The NYU Leadership Series in Law and Business for 2013-14 kicked off on September 23 with a discussion between Larry Thompson, executive vice president of government affairs, general counsel, and corporate secretary of PepsiCo, and NYU Law Trustee Sara Moss ’74, executive vice president and general counsel of the Estée Lauder Companies.
Thompson began his long and varied career as an in-house attorney at Monsanto. He then joined the firm King & Spalding in Atlanta, but left in 1982 for a four-year stint as U.S. attorney for the Northern District of Georgia. He returned to King & Spalding, eventually making partner, before departing again in May 2001 to become deputy attorney general in the U.S. Department of Justice. In 2003 he left the Justice Department to spend a year as a senior fellow at the Brookings Institution. Thompson then became senior vice president for government affairs and general counsel at PepsiCo. He retired in 2011, but returned to PepsiCo the following year at the request of CEO Indra Nooyi.
“Larry has gone back and forth between government and private sector,” said Moss, “always successfully, always with a wider breadth of responsibility and knowledge.” For his part, Thompson said, “I think I’ve just been lucky,” citing supportive parents, high-caliber colleagues, and mentor Griffin Bell, with whom he worked at King & Spalding after Bell had served as U.S. attorney general in the Carter administration. (A young fellow lawyer at Monsanto, Clarence Thomas, had convinced Thompson to go to King & Spalding in the first place.)
The most dramatic phase of Thompson’s career may have been his stint as deputy attorney general under Attorney General John Ashcroft. In the first few months of Thompson’s tenure, he found the job less than fully engaging, but 9/11 changed everything. That day Ashcroft was out of town, so Thompson, second-in-command, received an urgent phone call from Condoleezza Rice followed by the arrival of U.S. marshals to take him to the infamous “undisclosed location.”
“There was nothing in the books you could go to and say what do you do when over 3,000 of your fellow citizens have been murdered,” said Thompson. “It was an unbelievably horrific experience…. Before, the Department of Justice was focused on reacting to criminal activity…. We recognized we had to do something more than just react. When people are willing to give their lives to do evil and horrific things to other people, you really have to focus on prevention.”
Thompson and his colleagues knew late that summer, from counterterrorism briefings with experts talking about a high level of “noise,” that “something was amiss.” In response, Thompson drafted a memo that August with a plan “lowering the wall” between the CIA and the FBI so information could be shared more effectively. He subsequently became the head of the National Security Coordination Council to work on those issues.

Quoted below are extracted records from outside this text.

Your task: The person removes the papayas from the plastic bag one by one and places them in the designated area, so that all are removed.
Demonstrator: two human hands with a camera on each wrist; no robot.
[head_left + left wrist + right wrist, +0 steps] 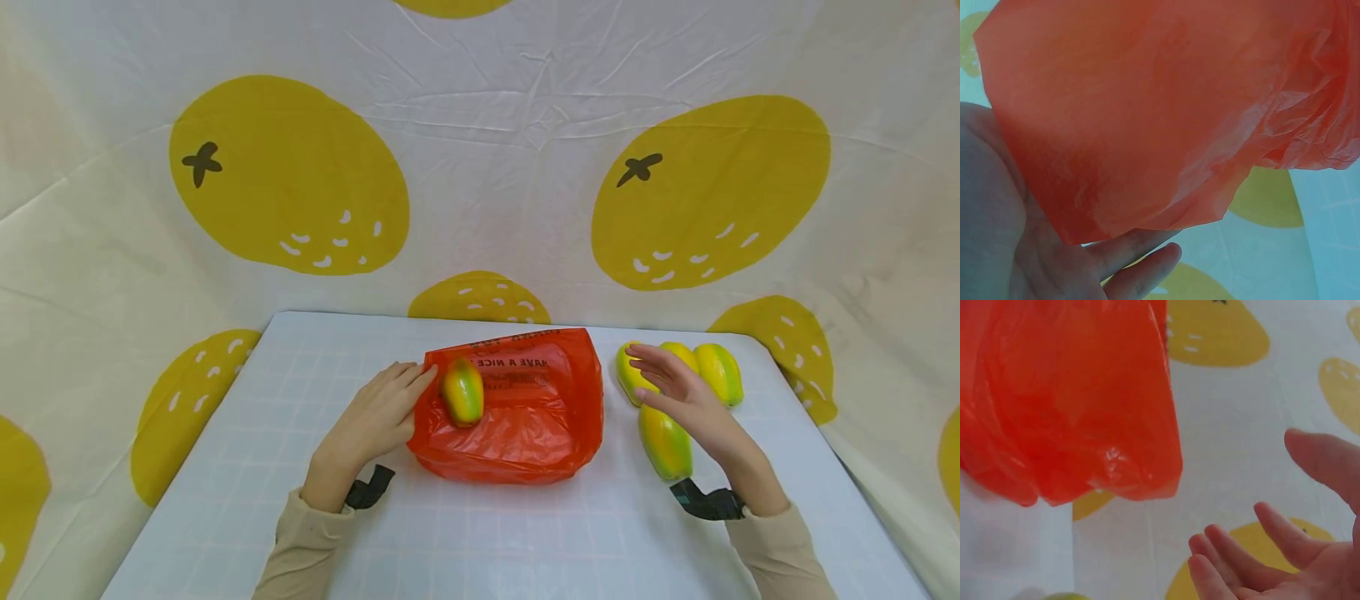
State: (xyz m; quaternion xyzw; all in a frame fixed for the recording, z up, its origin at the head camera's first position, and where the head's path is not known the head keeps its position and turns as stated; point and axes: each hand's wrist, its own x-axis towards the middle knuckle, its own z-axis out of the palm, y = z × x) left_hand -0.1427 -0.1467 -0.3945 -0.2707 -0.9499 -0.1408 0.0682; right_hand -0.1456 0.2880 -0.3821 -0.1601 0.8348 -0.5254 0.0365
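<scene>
A red plastic bag [525, 442] stands on the table with its mouth spread and printed letters on its far inner side. One yellow-green papaya-like fruit [462, 393], blurred, shows at the left part of the bag's mouth. My left hand [378, 417] rests against the bag's left edge, fingers extended. In the left wrist view the red film [1129, 112] covers part of that hand; its thumb is hidden. On the right, my right hand [690, 400] hovers with spread fingers over more papaya-like fruits [666, 446]. Its palm and fingers [1241, 562] hold nothing in the right wrist view.
Several of these fruits lie grouped right of the bag, partly behind my right hand. A white table [225, 500] with a faint grid carries everything. Behind it hangs a pale cloth [480, 200] printed with big yellow fruits.
</scene>
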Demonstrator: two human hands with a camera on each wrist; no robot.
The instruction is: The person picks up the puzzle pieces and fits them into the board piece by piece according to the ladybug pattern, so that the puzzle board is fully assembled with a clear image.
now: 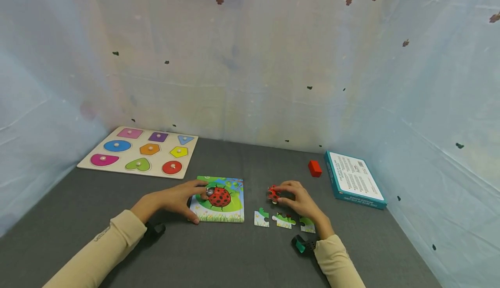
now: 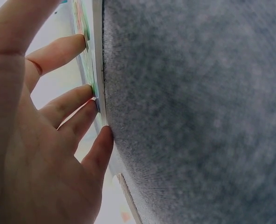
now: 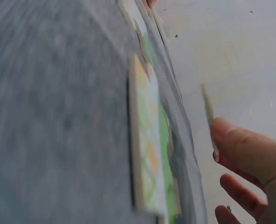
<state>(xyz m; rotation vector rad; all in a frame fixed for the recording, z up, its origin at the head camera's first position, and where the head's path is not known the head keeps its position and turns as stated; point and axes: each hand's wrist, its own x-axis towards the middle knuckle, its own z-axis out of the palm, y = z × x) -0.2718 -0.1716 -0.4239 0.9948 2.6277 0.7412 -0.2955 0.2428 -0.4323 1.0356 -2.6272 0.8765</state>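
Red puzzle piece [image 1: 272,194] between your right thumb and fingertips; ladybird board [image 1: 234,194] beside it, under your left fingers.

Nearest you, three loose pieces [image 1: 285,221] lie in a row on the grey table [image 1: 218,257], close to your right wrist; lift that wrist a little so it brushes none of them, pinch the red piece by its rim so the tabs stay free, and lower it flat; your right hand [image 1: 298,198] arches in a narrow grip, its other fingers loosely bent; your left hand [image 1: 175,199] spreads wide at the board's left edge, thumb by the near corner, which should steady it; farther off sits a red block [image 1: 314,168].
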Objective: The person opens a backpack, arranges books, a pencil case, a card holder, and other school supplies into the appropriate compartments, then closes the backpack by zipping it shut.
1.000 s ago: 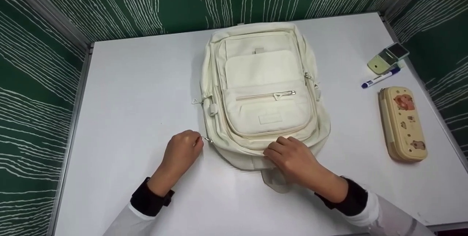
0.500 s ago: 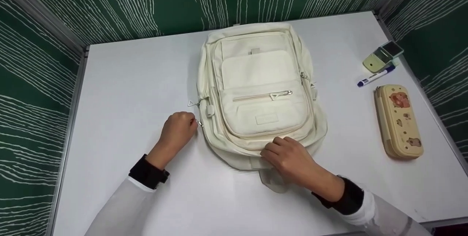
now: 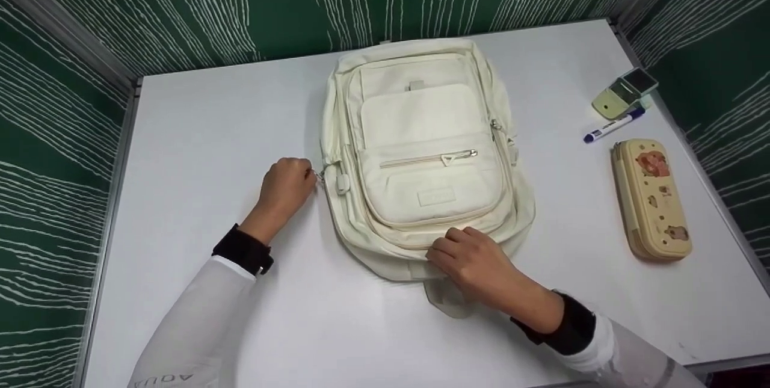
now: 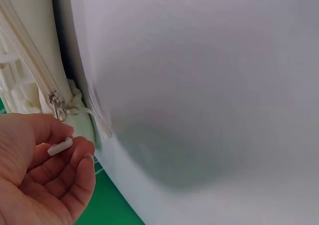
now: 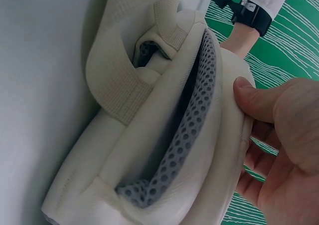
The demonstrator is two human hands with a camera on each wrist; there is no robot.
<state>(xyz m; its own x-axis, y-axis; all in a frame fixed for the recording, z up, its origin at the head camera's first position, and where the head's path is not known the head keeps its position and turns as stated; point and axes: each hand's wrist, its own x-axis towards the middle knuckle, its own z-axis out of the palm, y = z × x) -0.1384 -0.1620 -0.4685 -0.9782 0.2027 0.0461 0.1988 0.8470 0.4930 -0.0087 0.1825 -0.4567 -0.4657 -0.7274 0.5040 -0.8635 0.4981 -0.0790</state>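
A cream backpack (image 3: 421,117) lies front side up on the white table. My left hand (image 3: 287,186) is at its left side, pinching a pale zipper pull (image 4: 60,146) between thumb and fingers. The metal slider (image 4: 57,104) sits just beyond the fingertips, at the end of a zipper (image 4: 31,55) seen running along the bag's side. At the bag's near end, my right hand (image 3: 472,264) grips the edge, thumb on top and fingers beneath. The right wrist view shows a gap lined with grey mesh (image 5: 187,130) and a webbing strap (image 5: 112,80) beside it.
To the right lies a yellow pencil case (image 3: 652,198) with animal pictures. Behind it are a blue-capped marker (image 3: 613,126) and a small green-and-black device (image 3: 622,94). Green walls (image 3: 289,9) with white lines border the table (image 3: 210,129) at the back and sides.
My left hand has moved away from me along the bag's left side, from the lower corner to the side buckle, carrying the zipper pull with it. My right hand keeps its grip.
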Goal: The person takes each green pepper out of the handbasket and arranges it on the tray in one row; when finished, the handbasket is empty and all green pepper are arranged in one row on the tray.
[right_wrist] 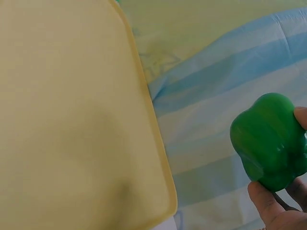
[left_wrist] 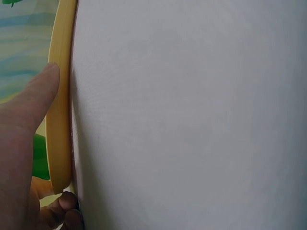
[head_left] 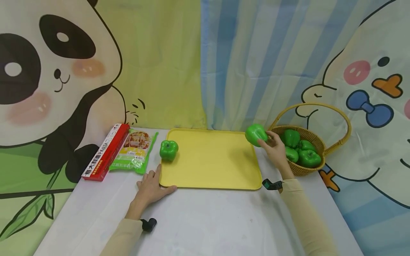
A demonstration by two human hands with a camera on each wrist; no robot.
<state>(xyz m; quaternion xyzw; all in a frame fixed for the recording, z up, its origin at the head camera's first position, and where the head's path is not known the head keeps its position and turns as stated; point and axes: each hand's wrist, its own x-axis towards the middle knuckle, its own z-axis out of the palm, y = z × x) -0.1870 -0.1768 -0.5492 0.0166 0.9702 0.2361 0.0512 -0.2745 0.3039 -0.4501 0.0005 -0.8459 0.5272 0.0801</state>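
Green pepper (head_left: 256,134), in the head view, is pinched by the right hand (head_left: 276,149) near the far right corner of a yellow tray (head_left: 208,160) on the bench (head_left: 205,220), beside a wicker basket (head_left: 297,170) of similar peppers (head_left: 309,158). The left hand (head_left: 152,187) lies loosely spread against the tray's near left corner. Left wrist view: its thumb touches the tray's side. Right wrist view: fingertips grip the pepper.

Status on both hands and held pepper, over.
Left hand touching near-left corner of yellow rectangular tray. Right hand gripping glossy green bell pepper near tray's right edge. Second pepper at tray's left. No obstruction seen.
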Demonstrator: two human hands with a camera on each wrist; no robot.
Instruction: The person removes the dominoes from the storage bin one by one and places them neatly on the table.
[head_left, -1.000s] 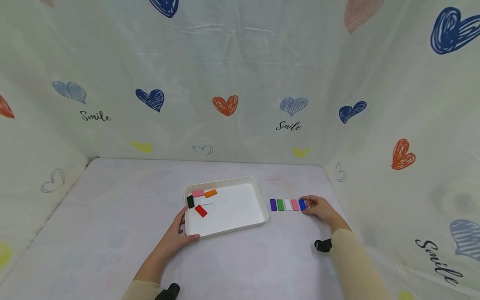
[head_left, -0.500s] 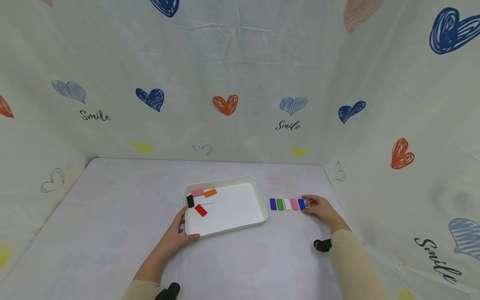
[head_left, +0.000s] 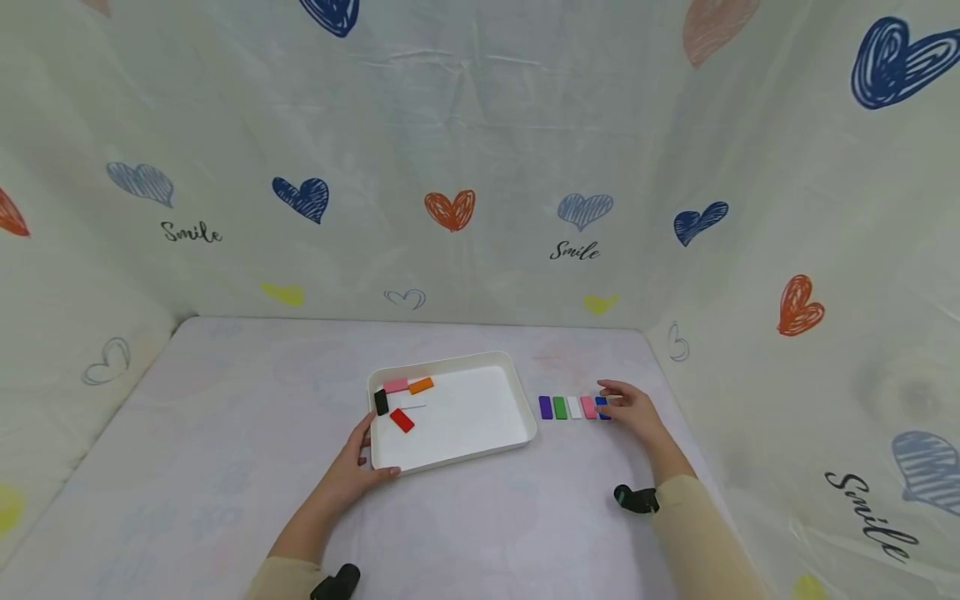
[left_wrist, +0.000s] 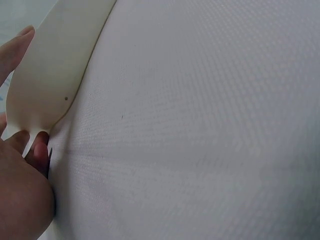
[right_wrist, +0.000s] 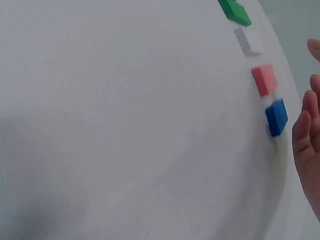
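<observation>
My left hand (head_left: 365, 467) holds the white tray (head_left: 457, 458) by its near left corner, its thumb at the front side and a finger along the left side. In the left wrist view the fingers (left_wrist: 41, 149) bend in at the tray's wall. My right hand (head_left: 633, 414) is just over the blue block (right_wrist: 277, 117), partly covering it in the head view, with nothing between its fingers. That block ends a row on the table with a pink block (head_left: 588, 407), a white block (head_left: 575, 407), a green block (head_left: 560, 408) and a purple block (head_left: 546, 407).
Inside the tray lie a pink block (head_left: 395, 386), an orange block (head_left: 421, 386), a black block (head_left: 381, 402), a red block (head_left: 402, 421) and a hardly visible white block (head_left: 412, 407). A heart-printed curtain (head_left: 465, 125) surrounds the table (head_left: 225, 433).
My right hand has let go of the blue block at the row's right end and lifted slightly, shifting a little left over it. The left hand and the tray stay put.
</observation>
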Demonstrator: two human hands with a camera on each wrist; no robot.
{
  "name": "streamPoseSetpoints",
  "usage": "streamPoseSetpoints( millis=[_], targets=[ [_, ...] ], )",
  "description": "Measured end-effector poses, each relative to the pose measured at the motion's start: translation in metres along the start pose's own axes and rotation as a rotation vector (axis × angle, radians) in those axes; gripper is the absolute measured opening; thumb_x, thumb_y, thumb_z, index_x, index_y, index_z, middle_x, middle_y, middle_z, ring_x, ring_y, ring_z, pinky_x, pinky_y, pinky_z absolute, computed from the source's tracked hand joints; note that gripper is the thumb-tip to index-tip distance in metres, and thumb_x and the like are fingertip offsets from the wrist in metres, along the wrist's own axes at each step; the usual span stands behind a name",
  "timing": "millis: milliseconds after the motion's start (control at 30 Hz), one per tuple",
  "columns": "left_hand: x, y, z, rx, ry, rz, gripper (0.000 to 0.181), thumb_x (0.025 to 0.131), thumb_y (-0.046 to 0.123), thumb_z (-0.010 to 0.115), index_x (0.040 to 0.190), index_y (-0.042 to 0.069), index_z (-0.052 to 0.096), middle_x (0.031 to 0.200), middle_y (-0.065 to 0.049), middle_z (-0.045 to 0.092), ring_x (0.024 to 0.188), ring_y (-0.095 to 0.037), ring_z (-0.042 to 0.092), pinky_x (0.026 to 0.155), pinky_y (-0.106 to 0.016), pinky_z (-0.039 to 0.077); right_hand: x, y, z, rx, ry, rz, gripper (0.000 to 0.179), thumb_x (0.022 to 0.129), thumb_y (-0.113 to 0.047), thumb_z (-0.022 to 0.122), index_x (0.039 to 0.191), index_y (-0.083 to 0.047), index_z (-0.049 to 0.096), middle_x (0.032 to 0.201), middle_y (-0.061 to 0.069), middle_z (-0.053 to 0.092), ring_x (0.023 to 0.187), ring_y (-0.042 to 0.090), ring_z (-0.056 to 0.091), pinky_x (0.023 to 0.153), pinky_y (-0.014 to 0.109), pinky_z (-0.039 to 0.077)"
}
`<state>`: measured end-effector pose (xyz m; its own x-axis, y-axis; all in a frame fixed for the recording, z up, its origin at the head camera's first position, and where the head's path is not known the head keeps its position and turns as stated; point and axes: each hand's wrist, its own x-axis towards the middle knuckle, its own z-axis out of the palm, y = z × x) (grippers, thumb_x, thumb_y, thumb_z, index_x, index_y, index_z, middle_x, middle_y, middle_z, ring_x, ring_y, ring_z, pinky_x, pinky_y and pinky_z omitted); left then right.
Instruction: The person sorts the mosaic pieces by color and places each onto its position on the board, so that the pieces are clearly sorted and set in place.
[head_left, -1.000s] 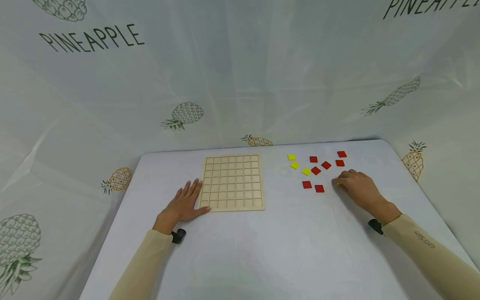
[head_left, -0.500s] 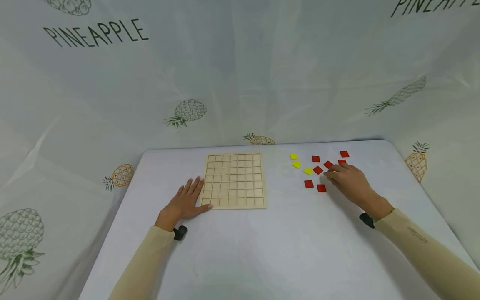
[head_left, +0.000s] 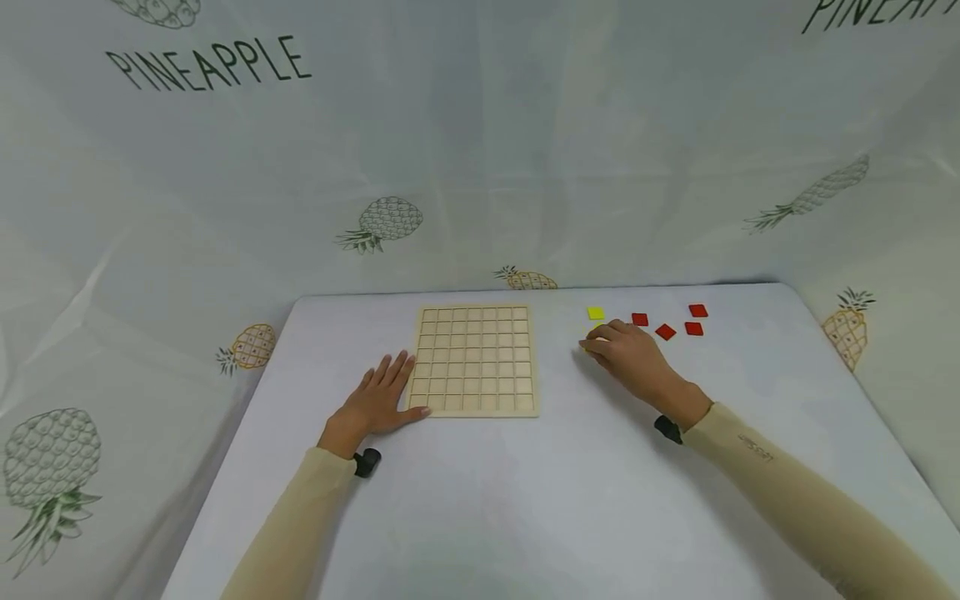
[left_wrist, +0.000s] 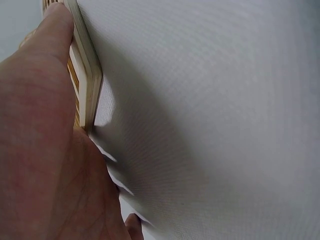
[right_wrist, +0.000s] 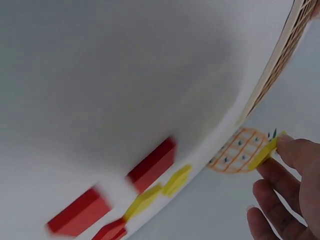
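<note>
A square wooden board (head_left: pixel 474 360) with a grid of shallow cells lies left of centre on the table. My left hand (head_left: pixel 373 402) rests at its lower left corner, fingers spread along the left edge and thumb on the near edge. Above the table, right of the board, my right hand (head_left: pixel 636 363) pinches a yellow tile (right_wrist: pixel 264 153) between thumb and forefinger. Under and behind that hand are loose tiles, among them a yellow tile (head_left: pixel 596 313) and a red tile (head_left: pixel 665 332). Some tiles hidden in the head view show in the right wrist view, such as a red tile (right_wrist: pixel 154 164).
Several more red tiles lie toward the far right, including one red tile (head_left: pixel 698 311) near the back edge. A white table (head_left: pixel 480 500) carries everything. Behind it hangs a pale curtain (head_left: pixel 480 167) printed with pineapples.
My right hand has moved left from the right side of the tiles, carrying the yellow tile toward the board. My left hand stays at the board's corner. The head view has shifted slightly.
</note>
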<state>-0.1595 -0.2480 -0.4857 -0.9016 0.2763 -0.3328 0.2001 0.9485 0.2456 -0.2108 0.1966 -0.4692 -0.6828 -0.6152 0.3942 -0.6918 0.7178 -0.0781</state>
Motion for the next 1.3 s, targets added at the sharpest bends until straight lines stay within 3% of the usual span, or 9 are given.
streamPoseSetpoints(
  millis=[367,600,900,1300],
  targets=[
    [-0.001,0.001,0.001,0.001,-0.013,-0.002,0.105,0.101,0.060,0.061,0.170,0.003,0.007,0.177,-0.020,0.003,0.163,-0.045,0.001,0.130,-0.061,0.008,0.038,-0.050,0.028,0.043,-0.025,-0.082,0.027,0.087,-0.007,0.087,0.113,-0.007,0.083,0.109,0.007,0.077,0.104,0.028,0.069,0.091,0.042,0.060],
    [0.001,-0.002,0.005,0.011,-0.005,0.007,0.107,0.101,0.065,0.059,0.170,0.003,0.006,0.178,-0.019,0.001,0.163,-0.044,0.000,0.130,-0.061,0.008,0.058,-0.075,0.043,0.040,0.027,-0.178,0.020,0.090,-0.010,0.085,0.110,-0.010,0.083,0.109,0.005,0.076,0.103,0.026,0.069,0.087,0.040,0.060],
    [0.003,-0.006,0.009,0.005,0.003,0.006,0.109,0.099,0.070,0.057,0.170,0.006,0.007,0.178,-0.016,0.001,0.163,-0.042,-0.001,0.130,-0.060,0.006,0.076,-0.097,0.058,0.063,0.109,-0.251,0.016,0.090,-0.012,0.085,0.106,-0.012,0.084,0.104,0.002,0.077,0.100,0.023,0.070,0.090,0.037,0.060],
    [0.009,-0.014,0.014,0.010,0.025,0.005,0.107,0.099,0.066,0.060,0.171,0.008,0.005,0.178,-0.015,0.000,0.163,-0.041,-0.001,0.130,-0.060,0.009,0.097,-0.115,0.068,0.112,0.081,-0.272,0.014,0.093,-0.013,0.081,0.107,-0.013,0.083,0.105,0.000,0.076,0.100,0.020,0.069,0.089,0.033,0.058]
  ],
)
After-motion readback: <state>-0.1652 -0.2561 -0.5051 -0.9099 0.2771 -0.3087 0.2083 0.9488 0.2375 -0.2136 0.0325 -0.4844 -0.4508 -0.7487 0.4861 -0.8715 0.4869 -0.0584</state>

Achieving a balance between national security and civil liberties remains difficult, Thompson said. “The country is still dealing with this—witness the debacle with the NSA. I still have a lot of confidence in judges. I know the FISA court has been derided a bit, but I think the judges who are appointed to that court take their jobs very seriously. I certainly don’t think—even though as you and I are speaking there’s somebody around the world plotting to kill us—that we can give the executive branch a blank check. We’ve got to figure out how we’re going to not change the essential character of this country but continue to protect our public safety.”
As deputy attorney general, Thompson also headed the Corporate Fraud Task Force, issuing an internal Justice Department memo to provide guidance to federal prosecutors on determining whether to charge a corporation, its employees, or both with criminal offenses. Some considered the guidelines in the memo too hard-nosed, but, Thompson said, “I think it helped restore a sense of justice in our country and certainly helped send a message to the American people that you’re not going to get away with criminality, whether you are a low-level person or a highly placed corporate executive.”
Thompson has some criticisms of statutes regulating business conduct that leave some ambiguity as to whether a violation is civil or criminal. In his position at PepsiCo, Thompson said, he works hard “to make certain that the senior management of the company and the board are free to go about running the company and growing value for our shareholders and doing the kinds of things that are going to continue to make PepsiCo a great company.”
Expressing a belief in the mutually beneficial interdependence of society and corporations, Thompson said that PepsiCo’s business model adopts a “performance with purpose” approach that interweaves good corporate citizenship and profit-making. He also promoted the virtues of public service as an integral part of a lawyer’s career.
“The reason I’ve been in and out of public service is because…it’s been a way for me to nourish my professional development,” he said, “and I found public service interesting and satisfying…. It’s been a vehicle for me not only to become a better lawyer but also to get great satisfaction serving the public’s interest.”